Which is exactly the problem with this fourth season. It's just Galaxy Angel. A hit-or-miss comedy starring a bevy of cute girls; nothing more, nothing less. And after more than a hundred half-episodes of it, the luster has definitely worn off. There's no denying that it's amusing, that the girls are cute (they haven't become anime idols for nothing), and that it's satisfying in a comfort-food kind of way, but none of that, nor the new character, can save it from the diminishing returns of its humor. Punchlines that are too often merely nonsensical punctuate entire episodes of straight-faced parody, self-conscious zaniness tries fruitlessly to supplant comic invention, and the series' nonlinear excesses no longer have any power to surprise (how many times has each character died now?). Entire comedic episodes will pass without earning so much as a smile, and serious episodes inevitably collapse under the weight of an anticipated punchline that never comes.
And the cracks in the series' appeal are beginning to have their effect, at least stateside. Though a sub-only release according to the back-cover specs, the first four episodes actually were dubbed before Bandai apparently abandoned the process, cramming them and the remaining nine sub-only episodes into a single bargain-priced box. In the dubbed episodes, potential for new humor is quashed by a re-write that sticks to the subtitles with the alacrity of an over-dependent child—except when (badly) covering for Japanese-dependent puns—leaving the English cast to sound understandably under-enthused as they give voice to the unwieldy dialogue. By this point even the chance to watch the Japanese cast being cute as they play trivia quizzes and sing in concerts—all of which Bandai kindly includes—has lost most of its novelty.
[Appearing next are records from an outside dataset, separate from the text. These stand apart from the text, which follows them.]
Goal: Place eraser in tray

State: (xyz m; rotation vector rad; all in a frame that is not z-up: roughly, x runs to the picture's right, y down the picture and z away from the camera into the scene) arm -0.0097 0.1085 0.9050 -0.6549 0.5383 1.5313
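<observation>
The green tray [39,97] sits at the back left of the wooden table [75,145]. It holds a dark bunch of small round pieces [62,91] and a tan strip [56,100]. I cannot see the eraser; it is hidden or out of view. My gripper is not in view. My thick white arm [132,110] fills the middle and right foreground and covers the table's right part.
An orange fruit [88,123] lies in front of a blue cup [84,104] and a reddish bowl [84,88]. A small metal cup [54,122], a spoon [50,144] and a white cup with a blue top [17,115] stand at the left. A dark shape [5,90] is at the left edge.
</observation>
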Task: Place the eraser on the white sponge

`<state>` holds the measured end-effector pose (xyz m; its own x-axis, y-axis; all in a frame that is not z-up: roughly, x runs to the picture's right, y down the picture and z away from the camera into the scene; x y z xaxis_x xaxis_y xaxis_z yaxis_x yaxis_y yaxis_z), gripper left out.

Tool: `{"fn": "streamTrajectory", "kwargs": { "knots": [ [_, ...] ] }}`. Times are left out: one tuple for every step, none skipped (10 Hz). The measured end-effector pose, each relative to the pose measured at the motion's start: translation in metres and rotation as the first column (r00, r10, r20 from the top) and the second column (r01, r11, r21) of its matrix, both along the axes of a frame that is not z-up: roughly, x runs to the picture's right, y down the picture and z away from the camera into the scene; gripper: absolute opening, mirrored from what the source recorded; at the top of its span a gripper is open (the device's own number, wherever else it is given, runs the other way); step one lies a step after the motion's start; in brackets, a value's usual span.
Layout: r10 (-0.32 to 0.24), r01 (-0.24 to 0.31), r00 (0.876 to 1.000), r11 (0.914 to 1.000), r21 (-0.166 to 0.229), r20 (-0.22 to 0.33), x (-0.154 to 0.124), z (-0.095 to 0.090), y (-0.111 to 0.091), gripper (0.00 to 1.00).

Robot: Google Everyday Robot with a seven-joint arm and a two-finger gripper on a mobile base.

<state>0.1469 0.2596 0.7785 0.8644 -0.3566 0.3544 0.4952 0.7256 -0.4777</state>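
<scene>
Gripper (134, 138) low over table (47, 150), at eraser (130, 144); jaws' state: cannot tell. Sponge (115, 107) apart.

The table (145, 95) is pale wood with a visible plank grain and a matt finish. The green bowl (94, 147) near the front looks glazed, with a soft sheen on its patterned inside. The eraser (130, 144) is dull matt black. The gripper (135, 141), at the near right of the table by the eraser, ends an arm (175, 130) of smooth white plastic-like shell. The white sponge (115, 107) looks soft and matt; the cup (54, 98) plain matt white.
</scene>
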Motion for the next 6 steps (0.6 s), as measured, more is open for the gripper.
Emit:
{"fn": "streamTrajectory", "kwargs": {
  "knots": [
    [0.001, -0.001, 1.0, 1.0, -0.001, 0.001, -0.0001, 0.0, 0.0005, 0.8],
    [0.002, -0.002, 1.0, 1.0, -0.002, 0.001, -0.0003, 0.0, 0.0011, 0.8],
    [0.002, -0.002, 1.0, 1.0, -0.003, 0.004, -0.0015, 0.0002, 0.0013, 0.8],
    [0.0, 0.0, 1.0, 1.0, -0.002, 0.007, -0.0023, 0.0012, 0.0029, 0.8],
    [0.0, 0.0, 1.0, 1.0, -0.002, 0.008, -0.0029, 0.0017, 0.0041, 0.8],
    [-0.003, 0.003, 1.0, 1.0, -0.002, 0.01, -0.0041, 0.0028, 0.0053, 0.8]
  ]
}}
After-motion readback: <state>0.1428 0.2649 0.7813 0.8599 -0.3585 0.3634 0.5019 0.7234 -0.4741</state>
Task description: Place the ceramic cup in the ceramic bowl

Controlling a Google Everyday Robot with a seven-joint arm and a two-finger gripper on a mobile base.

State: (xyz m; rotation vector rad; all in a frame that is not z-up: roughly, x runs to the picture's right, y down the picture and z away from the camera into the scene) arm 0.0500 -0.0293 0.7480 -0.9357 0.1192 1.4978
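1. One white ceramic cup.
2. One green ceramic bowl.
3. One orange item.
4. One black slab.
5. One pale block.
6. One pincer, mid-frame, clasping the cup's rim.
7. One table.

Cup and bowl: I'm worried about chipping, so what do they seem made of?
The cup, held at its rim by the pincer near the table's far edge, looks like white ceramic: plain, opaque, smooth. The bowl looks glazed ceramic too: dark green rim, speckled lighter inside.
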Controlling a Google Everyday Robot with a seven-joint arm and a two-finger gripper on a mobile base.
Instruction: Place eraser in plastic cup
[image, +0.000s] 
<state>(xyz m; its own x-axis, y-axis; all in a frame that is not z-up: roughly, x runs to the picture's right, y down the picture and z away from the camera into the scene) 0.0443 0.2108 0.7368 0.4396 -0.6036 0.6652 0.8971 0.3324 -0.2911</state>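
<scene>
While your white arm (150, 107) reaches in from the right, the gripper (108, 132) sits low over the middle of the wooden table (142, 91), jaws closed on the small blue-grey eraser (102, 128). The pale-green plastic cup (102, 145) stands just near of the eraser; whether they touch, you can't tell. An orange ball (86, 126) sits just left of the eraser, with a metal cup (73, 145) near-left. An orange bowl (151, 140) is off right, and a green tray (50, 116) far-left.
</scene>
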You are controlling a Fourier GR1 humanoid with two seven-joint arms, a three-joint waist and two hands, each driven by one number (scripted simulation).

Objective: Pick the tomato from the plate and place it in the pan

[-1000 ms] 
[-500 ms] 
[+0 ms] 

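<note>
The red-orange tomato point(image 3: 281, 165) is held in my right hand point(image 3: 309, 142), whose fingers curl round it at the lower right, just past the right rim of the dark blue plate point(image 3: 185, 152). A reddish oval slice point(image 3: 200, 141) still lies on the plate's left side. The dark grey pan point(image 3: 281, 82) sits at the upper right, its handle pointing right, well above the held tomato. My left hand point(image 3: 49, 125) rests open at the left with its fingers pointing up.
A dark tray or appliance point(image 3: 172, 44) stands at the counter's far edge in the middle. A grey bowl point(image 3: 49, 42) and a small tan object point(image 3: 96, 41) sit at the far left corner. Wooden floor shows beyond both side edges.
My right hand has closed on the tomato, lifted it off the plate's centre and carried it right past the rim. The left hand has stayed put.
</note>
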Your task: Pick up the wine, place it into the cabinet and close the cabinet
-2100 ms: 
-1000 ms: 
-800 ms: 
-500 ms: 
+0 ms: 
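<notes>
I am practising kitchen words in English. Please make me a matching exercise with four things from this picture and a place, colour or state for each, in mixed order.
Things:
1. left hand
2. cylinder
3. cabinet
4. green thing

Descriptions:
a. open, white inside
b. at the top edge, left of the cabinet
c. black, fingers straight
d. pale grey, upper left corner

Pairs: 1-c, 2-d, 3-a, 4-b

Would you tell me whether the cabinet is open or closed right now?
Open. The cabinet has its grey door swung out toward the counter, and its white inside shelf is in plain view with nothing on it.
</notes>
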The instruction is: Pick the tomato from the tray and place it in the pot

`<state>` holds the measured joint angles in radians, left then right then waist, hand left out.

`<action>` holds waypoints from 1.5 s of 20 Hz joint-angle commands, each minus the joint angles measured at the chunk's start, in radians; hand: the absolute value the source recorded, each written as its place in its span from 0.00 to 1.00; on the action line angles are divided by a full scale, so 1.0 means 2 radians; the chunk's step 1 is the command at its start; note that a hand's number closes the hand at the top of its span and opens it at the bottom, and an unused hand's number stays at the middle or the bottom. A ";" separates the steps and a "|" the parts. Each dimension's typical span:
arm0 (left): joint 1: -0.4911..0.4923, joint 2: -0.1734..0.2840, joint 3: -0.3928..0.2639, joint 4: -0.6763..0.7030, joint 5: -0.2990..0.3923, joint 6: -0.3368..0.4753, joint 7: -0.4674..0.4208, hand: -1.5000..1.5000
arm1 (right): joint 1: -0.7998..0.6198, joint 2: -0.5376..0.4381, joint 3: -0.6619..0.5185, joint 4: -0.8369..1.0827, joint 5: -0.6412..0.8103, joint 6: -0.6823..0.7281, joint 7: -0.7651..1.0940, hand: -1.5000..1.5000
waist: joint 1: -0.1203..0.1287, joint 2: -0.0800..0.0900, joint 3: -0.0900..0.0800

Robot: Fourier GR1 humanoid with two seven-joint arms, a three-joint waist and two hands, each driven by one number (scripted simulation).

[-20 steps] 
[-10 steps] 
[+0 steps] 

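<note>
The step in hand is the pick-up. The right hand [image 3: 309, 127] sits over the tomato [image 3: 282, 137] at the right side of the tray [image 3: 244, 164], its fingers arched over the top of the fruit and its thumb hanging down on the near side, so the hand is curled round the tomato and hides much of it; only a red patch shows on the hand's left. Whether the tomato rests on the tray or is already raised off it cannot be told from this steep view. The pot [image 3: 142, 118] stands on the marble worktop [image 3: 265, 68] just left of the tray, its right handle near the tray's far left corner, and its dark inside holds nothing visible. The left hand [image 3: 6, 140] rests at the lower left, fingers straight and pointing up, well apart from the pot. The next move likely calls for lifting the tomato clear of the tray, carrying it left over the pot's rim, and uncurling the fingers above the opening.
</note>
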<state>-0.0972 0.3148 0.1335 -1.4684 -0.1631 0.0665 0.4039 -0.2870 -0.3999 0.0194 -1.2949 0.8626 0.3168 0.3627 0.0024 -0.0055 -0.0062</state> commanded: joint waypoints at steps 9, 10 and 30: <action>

Luckily, enough of the series' charms remain to keep it from drowning entirely in the stagnant waters that claimed its unfunny spin-off Galaxy Angel Rune. The characters, even the new additions, are genuinely striking in a shiny, cotton-candy kind of way. Settings are incongruously well-rendered, the synth-pop songs are pretty catchy (though not the kind of thing one listens to in mixed company), composer Hikaru Nanase knows enough to keep her score in the background, and there's enough life left in the animators to twist the badly limited animation to their benefit (as when characters retain their SD forms even as those around them revert, or when the cast falls victim to hilariously short-cutted violence).
But more importantly, the series can still be genuinely funny when the mood takes it. The faux opening sequence for the romantic comedy version of Galaxy Angel is hilarious, the assassin episode is lowbrow physical humor of a high order, and for all its kandy-colored hyperactivity, the series never forgets its mean-spirited comic bite. The first episode, with its secretly logical incongruities and intimation that normal life is literally Hell, is most definitely not the product of a lifeless series. Merely an increasingly inconsistent one.
Overall (sub) : C+
Story : C+
Animation : C-
Art : B
Music : B-
+ Successful new character; cute cast; sometimes very funny.